CpG methylation alterations in retinoblastoma

As a second model of ocular cancer, we analyzed a large cohort of retinoblastoma samples (n = 40) and their normal retina controls (n = 12) (Fig. 5A; Supplementary Table S1). Furthermore, we assessed whether this epigenetic deregulation could also be detected in peripheral blood samples from retinoblastoma patients (n = 27) (Supplementary Table S1). Aging is an influent factor on the variance in the CpG methylation in our dataset of retinoblastoma patients (pediatric) and controls (adult retina) (Supplementary Fig. S6). In consequence, we correct the methylation values based on aging and identified 554 CpGs that change their value between retinoblastoma and normal retina (termed RB-CpGs) (Supplementary Dataset 1). As the retina is a high methylated tissue, most of the CpG methylation changes were losses of methylation (169 hypermethylated and 385 hypomethylated CpGs in retinoblastoma). GO annotations of the hypermethylated RB-CpGs in cancer showed an enrichment of the functions associated with DNA metabolic processes, DNA repair or response to DNA damage stimulus (Fig. 5C). On the other hand, hypomethylated genes were associated with protein signaling transduction, sensory perception or response to external stimulus (Fig. 5C).

Figure 5
Figure 5

Retinoblastoma has a specific CpG methylation signature in primary tumors and blood. (A) Representative retinoblastoma from stage E occupying more than half of the eye that was finally enucleated.

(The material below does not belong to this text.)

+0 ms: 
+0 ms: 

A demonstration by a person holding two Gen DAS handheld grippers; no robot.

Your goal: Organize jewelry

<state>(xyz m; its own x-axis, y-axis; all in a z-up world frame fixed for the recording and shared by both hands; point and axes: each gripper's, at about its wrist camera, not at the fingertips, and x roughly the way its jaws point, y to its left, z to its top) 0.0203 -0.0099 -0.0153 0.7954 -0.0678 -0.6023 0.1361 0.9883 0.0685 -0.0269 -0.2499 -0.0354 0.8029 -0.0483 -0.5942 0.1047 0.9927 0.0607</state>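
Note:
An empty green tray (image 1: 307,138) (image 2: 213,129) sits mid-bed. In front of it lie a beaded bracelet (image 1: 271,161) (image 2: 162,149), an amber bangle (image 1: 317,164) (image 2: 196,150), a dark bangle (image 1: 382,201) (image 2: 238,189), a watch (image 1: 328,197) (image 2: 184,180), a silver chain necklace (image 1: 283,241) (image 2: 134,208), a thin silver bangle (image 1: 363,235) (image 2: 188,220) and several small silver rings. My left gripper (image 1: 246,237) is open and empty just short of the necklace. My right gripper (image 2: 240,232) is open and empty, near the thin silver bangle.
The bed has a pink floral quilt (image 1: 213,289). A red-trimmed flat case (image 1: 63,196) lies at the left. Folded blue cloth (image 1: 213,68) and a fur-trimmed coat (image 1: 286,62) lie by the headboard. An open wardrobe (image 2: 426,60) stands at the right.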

Pathological studies disclosed a moderately differentiated retinoblastoma with areas of necrosis (hematoxylin and eosin staining). (B) Supervised hierarchical clustering approach using the 15,428 significantly differentially methylated CpGs in primary tumors from retinoblastoma (RB-CpGs). (C) Gene ontology analysis of genes associated with hypermethylated RB-CpGs (above) and hypomethylated RB-CpGs (below). The length of each bar is proportional to the number of differentially expressed genes in the functional category. Numbers on the right represent the statistically significant p-values associated with a one-sided Fisher’s exact test. (D) Three representative genes (MT1H, CTSZ and HOXC4) with increased methylation levels in retinoblastoma samples (from tumor and blood) with respect to their normal counterparts. (E) Gene expression (left) and ß-methylation (right) values obtained from the oncogenic miR17-92 cluster in blood from retinoblastoma patients and healthy children.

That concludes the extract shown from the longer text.